→ Excerpts from a dataset:

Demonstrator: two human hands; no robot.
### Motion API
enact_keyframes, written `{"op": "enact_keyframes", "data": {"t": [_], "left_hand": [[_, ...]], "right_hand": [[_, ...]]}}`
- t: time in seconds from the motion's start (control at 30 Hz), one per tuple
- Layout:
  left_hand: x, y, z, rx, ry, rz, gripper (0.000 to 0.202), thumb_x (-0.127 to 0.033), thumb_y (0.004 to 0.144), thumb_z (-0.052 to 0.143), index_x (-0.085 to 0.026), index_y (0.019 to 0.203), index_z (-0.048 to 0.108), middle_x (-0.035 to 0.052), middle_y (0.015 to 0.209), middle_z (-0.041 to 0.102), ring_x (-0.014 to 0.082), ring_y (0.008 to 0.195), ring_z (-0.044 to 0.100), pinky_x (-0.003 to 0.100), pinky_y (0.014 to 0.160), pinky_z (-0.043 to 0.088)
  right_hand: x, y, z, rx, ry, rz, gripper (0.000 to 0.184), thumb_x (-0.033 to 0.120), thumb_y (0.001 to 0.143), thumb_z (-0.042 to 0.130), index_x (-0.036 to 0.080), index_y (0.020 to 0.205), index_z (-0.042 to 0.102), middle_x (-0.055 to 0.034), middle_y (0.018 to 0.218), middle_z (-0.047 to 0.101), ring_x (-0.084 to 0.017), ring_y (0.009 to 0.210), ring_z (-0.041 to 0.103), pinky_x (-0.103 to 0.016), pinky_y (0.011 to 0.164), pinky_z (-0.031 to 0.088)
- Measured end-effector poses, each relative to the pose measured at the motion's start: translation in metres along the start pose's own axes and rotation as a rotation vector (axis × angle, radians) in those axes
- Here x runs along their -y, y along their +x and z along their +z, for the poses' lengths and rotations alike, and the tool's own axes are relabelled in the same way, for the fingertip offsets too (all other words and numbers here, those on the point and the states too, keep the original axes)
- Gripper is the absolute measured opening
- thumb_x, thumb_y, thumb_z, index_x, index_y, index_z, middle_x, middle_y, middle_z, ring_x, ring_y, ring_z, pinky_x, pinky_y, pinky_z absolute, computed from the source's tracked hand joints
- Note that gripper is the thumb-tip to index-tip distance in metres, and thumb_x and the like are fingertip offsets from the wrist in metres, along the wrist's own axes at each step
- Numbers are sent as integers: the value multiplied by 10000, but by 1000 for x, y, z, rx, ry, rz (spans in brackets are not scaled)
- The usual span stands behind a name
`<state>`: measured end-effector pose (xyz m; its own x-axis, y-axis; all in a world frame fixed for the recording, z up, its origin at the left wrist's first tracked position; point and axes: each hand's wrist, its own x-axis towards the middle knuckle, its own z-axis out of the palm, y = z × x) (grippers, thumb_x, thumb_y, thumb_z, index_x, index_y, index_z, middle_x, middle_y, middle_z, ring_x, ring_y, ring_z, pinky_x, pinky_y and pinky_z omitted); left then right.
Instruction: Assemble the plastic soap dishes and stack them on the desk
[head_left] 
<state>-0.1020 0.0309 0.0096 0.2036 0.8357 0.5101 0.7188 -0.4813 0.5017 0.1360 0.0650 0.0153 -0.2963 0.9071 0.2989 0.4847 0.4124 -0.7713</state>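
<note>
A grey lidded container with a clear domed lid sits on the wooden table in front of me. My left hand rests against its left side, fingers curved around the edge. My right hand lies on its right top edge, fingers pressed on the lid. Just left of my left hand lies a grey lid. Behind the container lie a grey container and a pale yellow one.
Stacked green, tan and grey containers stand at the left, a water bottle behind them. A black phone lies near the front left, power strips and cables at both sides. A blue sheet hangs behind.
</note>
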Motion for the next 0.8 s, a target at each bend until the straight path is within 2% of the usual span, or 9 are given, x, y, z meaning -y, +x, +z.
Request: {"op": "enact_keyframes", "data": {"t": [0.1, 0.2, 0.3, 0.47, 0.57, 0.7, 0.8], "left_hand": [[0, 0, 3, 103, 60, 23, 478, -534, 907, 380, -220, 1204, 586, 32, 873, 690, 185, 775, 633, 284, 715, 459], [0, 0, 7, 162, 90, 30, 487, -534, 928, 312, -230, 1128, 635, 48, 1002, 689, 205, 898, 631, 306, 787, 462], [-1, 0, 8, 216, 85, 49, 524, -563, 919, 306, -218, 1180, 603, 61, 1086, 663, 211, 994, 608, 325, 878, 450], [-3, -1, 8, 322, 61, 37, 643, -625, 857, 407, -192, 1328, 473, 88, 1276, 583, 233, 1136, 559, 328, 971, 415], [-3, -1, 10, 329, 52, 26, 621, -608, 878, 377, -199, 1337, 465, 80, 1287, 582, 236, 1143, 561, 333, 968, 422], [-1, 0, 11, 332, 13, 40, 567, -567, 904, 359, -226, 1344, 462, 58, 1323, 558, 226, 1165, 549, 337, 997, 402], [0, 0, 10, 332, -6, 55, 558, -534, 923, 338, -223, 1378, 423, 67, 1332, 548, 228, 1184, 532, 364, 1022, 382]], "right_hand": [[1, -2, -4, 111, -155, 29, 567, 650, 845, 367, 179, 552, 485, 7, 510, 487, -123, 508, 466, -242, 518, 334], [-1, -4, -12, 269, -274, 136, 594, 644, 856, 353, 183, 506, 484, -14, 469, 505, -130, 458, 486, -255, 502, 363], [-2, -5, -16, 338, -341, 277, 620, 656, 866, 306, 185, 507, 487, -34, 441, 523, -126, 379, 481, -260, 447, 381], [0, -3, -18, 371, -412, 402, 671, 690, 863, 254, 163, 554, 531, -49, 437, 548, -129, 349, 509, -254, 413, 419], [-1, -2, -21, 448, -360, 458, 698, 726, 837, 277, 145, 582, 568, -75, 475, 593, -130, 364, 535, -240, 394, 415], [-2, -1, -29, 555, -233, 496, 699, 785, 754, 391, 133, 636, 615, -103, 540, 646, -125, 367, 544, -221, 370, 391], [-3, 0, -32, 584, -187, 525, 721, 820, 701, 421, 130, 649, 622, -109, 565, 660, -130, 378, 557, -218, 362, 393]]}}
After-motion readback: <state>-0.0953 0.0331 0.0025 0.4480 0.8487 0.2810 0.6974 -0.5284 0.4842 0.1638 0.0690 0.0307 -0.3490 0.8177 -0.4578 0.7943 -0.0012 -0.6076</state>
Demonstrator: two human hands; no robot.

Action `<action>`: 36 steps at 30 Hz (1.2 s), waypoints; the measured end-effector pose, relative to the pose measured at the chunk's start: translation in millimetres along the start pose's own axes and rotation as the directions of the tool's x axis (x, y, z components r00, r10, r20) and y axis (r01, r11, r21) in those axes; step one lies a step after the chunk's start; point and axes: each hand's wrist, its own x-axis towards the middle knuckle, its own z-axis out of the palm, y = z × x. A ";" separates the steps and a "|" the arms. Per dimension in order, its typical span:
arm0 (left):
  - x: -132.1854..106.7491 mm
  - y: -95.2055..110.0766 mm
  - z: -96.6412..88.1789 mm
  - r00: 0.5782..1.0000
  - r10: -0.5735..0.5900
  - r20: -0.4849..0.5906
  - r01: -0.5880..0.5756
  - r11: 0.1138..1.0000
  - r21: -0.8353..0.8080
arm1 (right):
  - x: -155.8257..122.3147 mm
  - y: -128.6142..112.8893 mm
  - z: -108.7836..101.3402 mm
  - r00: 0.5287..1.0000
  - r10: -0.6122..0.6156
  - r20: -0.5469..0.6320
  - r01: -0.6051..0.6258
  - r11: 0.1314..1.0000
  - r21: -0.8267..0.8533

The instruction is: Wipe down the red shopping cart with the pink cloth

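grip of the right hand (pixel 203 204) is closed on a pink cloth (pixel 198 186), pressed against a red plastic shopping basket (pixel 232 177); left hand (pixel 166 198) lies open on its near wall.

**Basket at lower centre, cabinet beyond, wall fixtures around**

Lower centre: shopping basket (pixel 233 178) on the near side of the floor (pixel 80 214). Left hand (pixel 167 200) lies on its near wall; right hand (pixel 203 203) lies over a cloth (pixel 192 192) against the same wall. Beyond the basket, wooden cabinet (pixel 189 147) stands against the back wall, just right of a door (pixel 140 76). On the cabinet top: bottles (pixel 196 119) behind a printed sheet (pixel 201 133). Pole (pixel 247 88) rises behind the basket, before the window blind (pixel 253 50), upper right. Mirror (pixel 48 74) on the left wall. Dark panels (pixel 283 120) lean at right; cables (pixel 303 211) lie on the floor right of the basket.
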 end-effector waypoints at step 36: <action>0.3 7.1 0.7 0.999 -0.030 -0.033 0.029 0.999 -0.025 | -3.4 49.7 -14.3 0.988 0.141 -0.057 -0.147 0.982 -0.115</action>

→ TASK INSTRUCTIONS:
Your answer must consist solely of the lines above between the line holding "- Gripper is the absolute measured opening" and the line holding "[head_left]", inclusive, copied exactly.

→ SOLUTION TO THIS EXERCISE:
- Gripper is the absolute measured opening
- thumb_x, thumb_y, thumb_z, index_x, index_y, index_z, middle_x, middle_y, middle_z, ring_x, ring_y, ring_z, pinky_x, pinky_y, pinky_z absolute, computed from the source's tracked hand joints
- Note that gripper is the thumb-tip to index-tip distance in metres, and thumb_x and the like are fingertip offsets from the wrist in metres, along the wrist's own axes at each step
- Numbers are sent as integers: the value multiplied by 10000, but by 1000 for x, y, z, rx, ry, rz (spans in brackets are not scaled)
- The usual span stands behind a name
`<state>`: measured end-effector pose (xyz m; its own x-axis, y-axis; all in a world frame fixed for the recording, z up, its origin at the left wrist's first tracked position; point and axes: each hand's wrist, its own x-axis towards the middle knuckle, its own z-axis out of the palm, y = z × x) (grippers, thumb_x, thumb_y, thumb_z, index_x, index_y, index_z, middle_x, middle_y, middle_z, ring_x, ring_y, ring_z, pinky_x, pinky_y and pinky_z omitted); left then right.
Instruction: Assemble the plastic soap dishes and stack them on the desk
[head_left] 

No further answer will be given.